However, miniaturization alone eventually encounters practical and physical limits. Extremely small cantilevers are difficult to handle and operate reliably, particularly in applications requiring larger scan ranges or stable force control. Further increases in resonance frequency yield diminishing returns when bandwidth becomes limited by the quality factor (Q) and intrinsic material losses.
In his recent presentation, Professor Georg Fantner revisits cantilever design from a different perspective: rather than focusing exclusively on size reduction, he explores how material choice, intrinsic damping, and multilayer microfabrication can fundamentally alter cantilever dynamics and enable new and enhanced measurement modalities.

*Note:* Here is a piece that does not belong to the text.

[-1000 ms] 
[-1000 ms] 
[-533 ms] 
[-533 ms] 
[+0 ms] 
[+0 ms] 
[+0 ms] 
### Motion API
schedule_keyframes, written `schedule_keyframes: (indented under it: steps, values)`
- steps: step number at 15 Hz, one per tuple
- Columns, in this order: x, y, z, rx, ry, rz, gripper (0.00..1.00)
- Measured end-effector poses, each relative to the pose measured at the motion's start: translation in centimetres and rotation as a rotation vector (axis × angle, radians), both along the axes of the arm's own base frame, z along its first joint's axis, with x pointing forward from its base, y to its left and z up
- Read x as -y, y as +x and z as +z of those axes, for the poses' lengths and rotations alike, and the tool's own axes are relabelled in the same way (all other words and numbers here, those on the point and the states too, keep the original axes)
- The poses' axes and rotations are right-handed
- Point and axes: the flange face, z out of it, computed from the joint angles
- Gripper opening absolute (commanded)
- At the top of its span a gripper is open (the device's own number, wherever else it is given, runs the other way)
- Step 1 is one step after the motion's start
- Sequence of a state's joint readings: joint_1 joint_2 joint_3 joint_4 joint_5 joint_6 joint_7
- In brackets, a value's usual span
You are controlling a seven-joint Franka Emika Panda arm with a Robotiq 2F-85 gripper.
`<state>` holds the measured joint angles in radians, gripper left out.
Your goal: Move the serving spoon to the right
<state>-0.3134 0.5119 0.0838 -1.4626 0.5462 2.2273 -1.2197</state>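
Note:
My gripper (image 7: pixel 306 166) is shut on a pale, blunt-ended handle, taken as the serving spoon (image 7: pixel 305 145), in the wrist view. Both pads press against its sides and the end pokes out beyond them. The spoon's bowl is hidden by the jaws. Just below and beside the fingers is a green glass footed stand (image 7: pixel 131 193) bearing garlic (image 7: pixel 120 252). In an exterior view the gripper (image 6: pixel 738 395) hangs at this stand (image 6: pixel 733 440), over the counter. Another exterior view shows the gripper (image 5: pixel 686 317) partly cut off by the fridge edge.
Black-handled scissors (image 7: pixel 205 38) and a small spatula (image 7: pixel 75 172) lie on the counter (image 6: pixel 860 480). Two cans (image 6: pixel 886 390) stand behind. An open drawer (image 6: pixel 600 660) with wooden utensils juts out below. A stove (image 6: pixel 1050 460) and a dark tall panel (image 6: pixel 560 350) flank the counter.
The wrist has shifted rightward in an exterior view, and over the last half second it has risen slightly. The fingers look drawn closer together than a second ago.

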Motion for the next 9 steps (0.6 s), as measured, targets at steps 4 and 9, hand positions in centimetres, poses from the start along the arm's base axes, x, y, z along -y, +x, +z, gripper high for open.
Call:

His work demonstrates that innovation in AFM hardware, particularly in cantilever engineering, continues to unlock new scientific capabilities, from high-speed air imaging to self-sensing detection, in-SEM correlative metrology, and even approaches toward three-dimensional tomography.

 

Cantilever Dynamics: Rethinking Speed and Bandwidth
In dynamic (tapping-mode) AFM, the response time of the cantilever determines imaging speed and force control. When the cantilever encounters a change in tip-sample interaction, it must transition to a new steady-state oscillation. The time required for this transition sets the imaging bandwidth.
Traditionally, bandwidth improvement has been pursued by increasing resonance frequency through miniaturization. Since the response time scales approximately with the ratio of Q factor to resonance frequency, reducing cantilever size increases frequency and therefore shortens response time.
Fantner highlights a complementary strategy: instead of only increasing resonance frequency, one can also reduce the intrinsic Q factor. Because the bandwidth scales with f₀/Q, modifying material properties to intrinsically lower Q can achieve comparable, or even superior, dynamic response without extreme miniaturization.
This shift in perspective leads directly to reconsidering the materials used in cantilever fabrication.

 

Figure 1. The dynamic response of a cantilever depends on its resonance frequency and its Q-factor. A low resonance frequency and high Q-factor lead to a low imaging bandwidth (top: red curve). A smaller cantilever with a higher resonance frequency at the same Q-factor increases the bandwidth (yellow curve). An alternative approach is to leave the cantilever size large and reduce the Q-factor through an increase in the materials damping (purple curve). Ideally both approaches are used to create a small cantilever with high resonance frequency while retaining a low Q-factor (bottom: blue curve).

 

Polymer Cantilevers: Intrinsically Faster Dynamics
Most commercial cantilevers are fabricated from silicon or silicon nitride, materials that provide high mechanical stability and low intrinsic mechanical losses. However, these same properties contribute to relatively high Q factors, particularly in air and vacuum.
Fantner’s group investigated polymer-based cantilevers, specifically using the photodefinable epoxy SU-8. While polymers typically exhibit greater intrinsic mechanical losses, this characteristic becomes advantageous in dynamic AFM because it lowers Q and improves transient response.1,2
By fabricating cantilevers with identical geometries in both conventional materials and SU-8, the team demonstrated:

  • Reduced Q factors in polymer cantilevers.
  • Significantly improved dynamic response in air.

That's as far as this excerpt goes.